* Directions for this task *
Your copy should hold exactly the lines from the beginning of the listing below through the line with "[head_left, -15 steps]", without any pictures.

* Collected material *
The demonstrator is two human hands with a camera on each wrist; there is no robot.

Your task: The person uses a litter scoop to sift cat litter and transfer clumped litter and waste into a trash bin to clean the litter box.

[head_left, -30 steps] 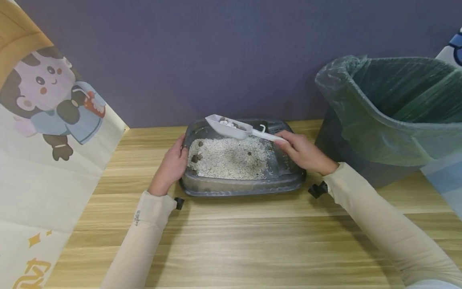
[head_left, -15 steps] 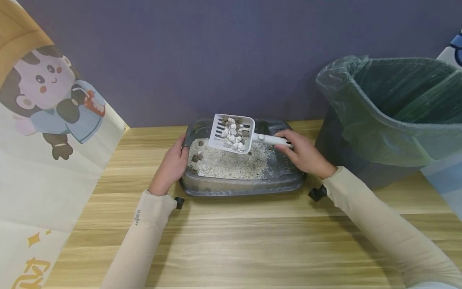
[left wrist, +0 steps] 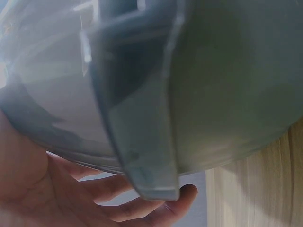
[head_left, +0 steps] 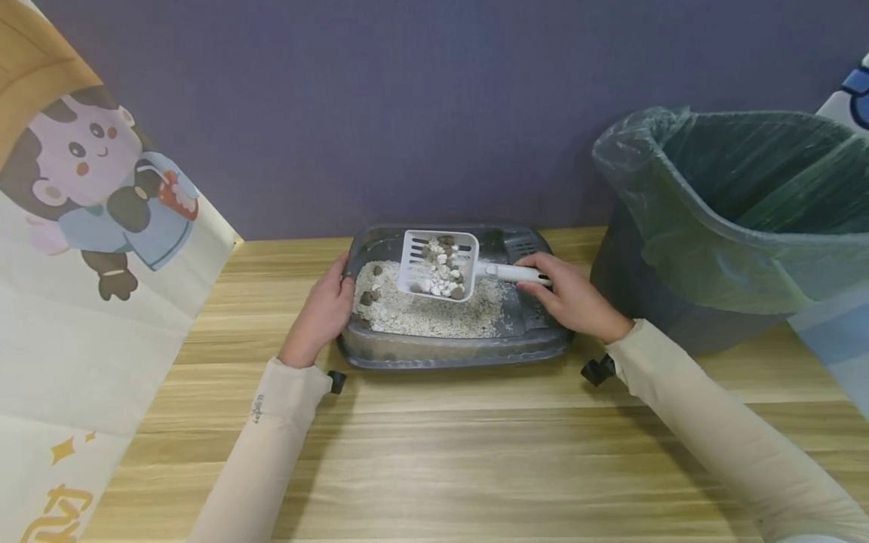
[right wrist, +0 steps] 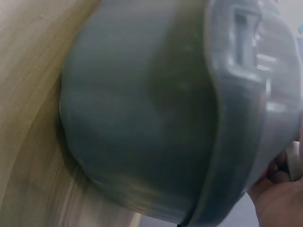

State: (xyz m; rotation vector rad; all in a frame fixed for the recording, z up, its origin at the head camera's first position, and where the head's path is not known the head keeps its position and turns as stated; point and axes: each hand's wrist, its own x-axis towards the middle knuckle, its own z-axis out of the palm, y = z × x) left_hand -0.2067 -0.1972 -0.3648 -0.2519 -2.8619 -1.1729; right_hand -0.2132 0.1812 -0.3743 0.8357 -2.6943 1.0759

* Result *
The demonstrator is two human hands with a camera on each wrist; there is no robot.

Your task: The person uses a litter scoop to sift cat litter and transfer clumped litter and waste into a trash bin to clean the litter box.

[head_left, -30 steps] 
[head_left, -15 steps] 

Nothing further remains for this exercise.